● **TASK DETAILS**
Start at the first line of the listing below. Write out each line exactly, stopping after the one that contains "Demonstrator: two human".

● **DATA EXCERPT**
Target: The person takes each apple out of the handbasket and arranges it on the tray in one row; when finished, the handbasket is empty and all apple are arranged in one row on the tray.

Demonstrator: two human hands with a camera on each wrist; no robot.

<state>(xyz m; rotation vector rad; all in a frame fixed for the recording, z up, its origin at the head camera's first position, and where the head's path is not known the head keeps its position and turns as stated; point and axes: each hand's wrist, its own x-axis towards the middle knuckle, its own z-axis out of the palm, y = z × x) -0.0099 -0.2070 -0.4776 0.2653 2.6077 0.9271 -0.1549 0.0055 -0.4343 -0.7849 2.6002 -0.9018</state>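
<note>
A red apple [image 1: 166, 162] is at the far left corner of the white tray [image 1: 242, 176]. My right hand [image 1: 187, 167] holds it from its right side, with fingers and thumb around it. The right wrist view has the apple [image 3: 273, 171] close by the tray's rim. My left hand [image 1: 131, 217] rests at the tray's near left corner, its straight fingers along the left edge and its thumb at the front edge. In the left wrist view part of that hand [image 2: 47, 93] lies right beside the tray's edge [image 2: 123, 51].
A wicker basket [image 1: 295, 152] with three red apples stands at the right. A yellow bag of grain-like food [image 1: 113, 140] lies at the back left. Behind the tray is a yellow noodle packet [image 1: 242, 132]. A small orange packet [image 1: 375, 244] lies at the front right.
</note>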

● **YOUR RESPONSE**
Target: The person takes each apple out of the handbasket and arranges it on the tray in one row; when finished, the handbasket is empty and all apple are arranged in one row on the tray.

Demonstrator: two human hands with a camera on each wrist; no robot.

There is no more to this output.